▶ MATERIAL FOR THE TASK

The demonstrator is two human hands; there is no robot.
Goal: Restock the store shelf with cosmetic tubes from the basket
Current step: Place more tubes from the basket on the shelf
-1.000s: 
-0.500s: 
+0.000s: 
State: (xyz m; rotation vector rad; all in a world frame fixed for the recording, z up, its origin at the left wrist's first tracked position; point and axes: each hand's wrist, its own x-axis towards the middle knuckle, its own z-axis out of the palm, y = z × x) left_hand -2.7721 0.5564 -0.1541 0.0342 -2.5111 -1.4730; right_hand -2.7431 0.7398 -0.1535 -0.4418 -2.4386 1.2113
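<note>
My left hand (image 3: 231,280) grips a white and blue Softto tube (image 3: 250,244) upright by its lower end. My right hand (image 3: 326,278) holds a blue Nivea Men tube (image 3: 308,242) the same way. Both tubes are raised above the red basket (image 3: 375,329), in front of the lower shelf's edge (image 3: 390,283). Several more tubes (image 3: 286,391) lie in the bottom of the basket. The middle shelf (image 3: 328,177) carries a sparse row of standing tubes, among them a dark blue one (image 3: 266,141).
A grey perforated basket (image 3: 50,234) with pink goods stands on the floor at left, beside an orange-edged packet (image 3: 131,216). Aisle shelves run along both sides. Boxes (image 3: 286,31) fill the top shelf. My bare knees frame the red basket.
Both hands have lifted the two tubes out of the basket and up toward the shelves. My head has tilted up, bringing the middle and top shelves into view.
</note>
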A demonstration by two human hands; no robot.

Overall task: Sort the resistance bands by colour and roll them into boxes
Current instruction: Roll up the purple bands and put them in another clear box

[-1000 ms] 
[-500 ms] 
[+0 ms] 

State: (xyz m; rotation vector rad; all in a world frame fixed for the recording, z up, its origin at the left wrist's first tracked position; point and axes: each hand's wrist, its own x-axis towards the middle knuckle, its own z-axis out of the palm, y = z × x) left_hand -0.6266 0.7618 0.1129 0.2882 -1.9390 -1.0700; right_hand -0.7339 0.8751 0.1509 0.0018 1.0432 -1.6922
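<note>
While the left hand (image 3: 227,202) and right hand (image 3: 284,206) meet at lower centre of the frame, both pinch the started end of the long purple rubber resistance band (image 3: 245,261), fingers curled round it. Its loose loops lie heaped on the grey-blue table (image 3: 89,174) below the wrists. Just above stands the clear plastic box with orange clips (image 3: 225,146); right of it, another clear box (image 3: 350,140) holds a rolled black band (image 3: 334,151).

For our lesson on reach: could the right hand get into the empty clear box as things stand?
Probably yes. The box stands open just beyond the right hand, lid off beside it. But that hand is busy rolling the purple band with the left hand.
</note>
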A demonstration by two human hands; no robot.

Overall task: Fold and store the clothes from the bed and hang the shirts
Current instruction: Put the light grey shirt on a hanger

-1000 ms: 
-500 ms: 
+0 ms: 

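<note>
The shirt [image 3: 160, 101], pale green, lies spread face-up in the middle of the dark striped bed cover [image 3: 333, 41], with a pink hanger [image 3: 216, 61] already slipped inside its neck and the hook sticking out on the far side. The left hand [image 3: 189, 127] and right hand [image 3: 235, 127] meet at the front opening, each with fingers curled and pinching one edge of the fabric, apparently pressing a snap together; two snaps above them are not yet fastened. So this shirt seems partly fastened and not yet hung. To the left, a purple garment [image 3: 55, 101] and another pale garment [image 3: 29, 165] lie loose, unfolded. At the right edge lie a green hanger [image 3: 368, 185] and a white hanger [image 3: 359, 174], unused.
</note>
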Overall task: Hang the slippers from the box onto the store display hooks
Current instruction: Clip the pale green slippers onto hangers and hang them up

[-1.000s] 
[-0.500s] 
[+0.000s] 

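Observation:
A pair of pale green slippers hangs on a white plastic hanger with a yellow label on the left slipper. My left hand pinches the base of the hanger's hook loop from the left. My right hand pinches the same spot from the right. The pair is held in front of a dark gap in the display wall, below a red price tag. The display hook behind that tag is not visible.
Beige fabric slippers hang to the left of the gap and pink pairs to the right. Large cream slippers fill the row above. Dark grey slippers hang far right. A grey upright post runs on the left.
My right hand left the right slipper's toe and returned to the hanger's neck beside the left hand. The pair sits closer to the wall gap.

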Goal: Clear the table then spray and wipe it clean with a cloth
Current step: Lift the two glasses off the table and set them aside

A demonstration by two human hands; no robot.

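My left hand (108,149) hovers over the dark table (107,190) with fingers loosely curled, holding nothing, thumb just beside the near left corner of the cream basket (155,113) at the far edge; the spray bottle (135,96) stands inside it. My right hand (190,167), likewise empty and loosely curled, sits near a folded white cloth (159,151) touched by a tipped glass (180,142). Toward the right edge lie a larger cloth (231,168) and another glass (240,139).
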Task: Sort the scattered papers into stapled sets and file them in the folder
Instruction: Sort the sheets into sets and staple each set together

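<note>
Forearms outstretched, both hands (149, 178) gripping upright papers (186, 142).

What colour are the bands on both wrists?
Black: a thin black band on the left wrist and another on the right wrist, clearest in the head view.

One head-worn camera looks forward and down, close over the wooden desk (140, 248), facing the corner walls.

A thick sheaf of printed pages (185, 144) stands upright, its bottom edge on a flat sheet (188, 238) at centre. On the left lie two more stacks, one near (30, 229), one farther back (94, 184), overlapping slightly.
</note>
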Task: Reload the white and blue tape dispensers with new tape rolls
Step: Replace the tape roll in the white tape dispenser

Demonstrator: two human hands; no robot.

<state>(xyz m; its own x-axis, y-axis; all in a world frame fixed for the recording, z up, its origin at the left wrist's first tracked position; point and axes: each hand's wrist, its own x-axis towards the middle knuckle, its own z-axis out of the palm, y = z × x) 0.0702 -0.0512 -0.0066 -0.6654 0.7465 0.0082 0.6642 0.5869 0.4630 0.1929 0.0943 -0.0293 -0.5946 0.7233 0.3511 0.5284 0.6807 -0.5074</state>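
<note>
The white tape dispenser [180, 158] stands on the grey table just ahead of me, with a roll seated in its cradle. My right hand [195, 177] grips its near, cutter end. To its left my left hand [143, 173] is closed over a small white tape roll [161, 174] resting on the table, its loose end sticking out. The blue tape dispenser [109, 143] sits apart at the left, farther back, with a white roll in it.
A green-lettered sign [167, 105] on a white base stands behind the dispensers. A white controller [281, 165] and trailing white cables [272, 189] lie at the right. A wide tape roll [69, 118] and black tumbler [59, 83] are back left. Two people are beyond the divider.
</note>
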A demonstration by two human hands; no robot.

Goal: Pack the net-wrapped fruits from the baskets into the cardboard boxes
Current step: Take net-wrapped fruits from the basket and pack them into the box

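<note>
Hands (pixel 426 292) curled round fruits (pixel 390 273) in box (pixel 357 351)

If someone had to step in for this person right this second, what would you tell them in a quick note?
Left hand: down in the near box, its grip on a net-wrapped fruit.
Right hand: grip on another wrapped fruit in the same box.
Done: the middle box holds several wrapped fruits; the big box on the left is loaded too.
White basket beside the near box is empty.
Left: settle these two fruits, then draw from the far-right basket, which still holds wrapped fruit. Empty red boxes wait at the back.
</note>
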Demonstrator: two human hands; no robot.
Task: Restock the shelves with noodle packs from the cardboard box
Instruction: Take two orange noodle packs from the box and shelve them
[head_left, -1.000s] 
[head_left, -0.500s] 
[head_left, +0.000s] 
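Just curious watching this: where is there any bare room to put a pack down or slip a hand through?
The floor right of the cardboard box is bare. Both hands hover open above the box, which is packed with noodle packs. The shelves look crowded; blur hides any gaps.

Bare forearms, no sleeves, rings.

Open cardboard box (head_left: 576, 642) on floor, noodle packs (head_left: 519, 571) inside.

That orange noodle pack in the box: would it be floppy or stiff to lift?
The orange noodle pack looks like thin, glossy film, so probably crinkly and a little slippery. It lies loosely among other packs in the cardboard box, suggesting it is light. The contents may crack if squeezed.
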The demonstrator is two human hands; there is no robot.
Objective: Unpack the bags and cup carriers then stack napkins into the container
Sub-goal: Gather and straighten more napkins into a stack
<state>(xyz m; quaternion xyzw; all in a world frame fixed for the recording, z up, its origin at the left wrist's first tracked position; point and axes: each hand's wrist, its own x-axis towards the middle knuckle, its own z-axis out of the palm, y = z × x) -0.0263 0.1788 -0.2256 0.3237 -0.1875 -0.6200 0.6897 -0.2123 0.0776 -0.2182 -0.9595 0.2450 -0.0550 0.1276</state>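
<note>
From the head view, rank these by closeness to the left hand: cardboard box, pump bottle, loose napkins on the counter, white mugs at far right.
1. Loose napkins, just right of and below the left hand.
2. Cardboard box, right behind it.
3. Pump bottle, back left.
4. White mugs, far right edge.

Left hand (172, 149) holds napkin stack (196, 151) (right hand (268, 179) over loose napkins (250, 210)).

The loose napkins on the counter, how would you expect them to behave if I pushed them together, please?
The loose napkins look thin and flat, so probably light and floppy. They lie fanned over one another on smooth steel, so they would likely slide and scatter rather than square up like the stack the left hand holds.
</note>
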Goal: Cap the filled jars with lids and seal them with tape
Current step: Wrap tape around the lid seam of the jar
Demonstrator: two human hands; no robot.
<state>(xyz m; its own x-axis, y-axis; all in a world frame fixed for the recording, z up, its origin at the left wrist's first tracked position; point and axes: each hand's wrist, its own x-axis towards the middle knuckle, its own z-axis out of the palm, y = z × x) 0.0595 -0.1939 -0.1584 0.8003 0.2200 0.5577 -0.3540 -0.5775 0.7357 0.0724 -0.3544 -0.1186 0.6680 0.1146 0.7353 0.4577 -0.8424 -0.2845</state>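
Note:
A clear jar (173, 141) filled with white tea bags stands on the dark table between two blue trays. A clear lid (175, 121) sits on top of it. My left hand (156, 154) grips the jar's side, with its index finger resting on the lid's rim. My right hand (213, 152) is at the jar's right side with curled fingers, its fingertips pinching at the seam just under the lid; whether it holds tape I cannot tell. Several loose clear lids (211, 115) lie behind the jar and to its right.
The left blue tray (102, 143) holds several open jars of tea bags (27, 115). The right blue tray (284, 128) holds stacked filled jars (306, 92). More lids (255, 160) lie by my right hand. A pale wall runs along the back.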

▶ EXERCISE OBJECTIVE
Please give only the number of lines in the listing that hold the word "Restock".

▶ RESPONSE AREA
2